Ce que je trouve super dans cette vidéo, c’est cette façon qu’ont tous ces musiciens de performer le cool avec un sérieux incroyable. Le cool, ce n’est pas la chienlit. Pendant le (super) solo de Jim McNeely, Chet Baker et Stan Getz sont à peine mobiles, le premier groove à peine quand le second ressemble carrément à une statue du musée Grévin, accoudé au piano. Même Victor Lewis, à la batterie, le plus coquin de tous, en train de mâcher comme un loubard, ne dévie jamais d’un putain de iota de sa ligne légère mais ancrée. De même, quand Baker prend enfin la trompette et entame son solo, Getz le mate par-dessus son épaule, prêt à y aller. Le cool est un combat.
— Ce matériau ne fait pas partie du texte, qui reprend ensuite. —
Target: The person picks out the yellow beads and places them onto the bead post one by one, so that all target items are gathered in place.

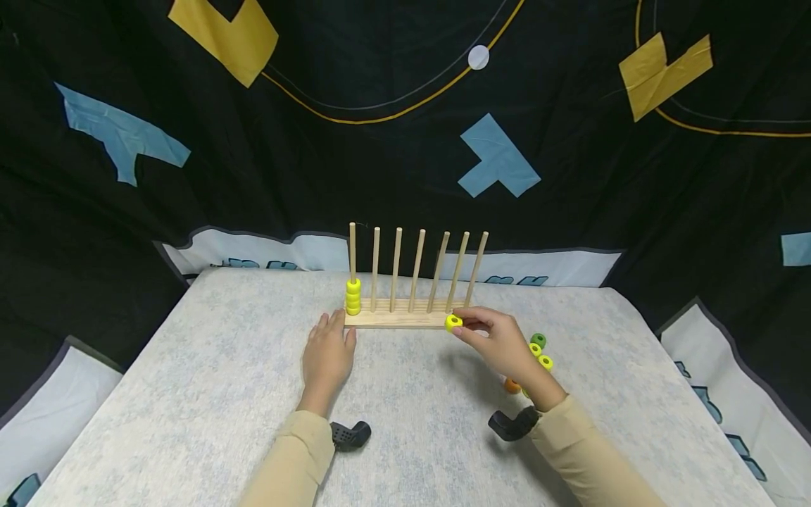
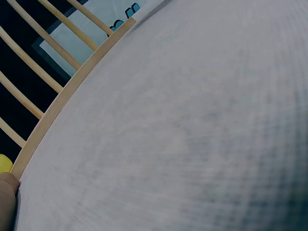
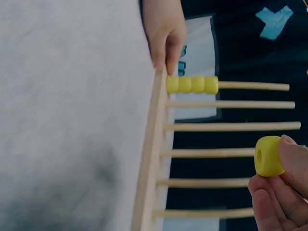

Pendant le solo de Stan Getz donc, Baker fournit la toile de fond, brode autour du thème ; puis il ré-expose le thème à la voix, chante les paroles et c’est alors Getz qui le soutient, il viennent ensemble, c’est beau. La fin du couplet arrive, les modulations de rigueur aussi, Chet tire sur sa voix et sa fragilité éclate et frappe alors, elle n’est plus celle qu’elle fut ; tire, à peine (« but… ») et retombe presque immédiatement, et c’est la fin, tout se conclut dans cette vapeur. Cet homme n’est pas mort, mais déjà il disparaît.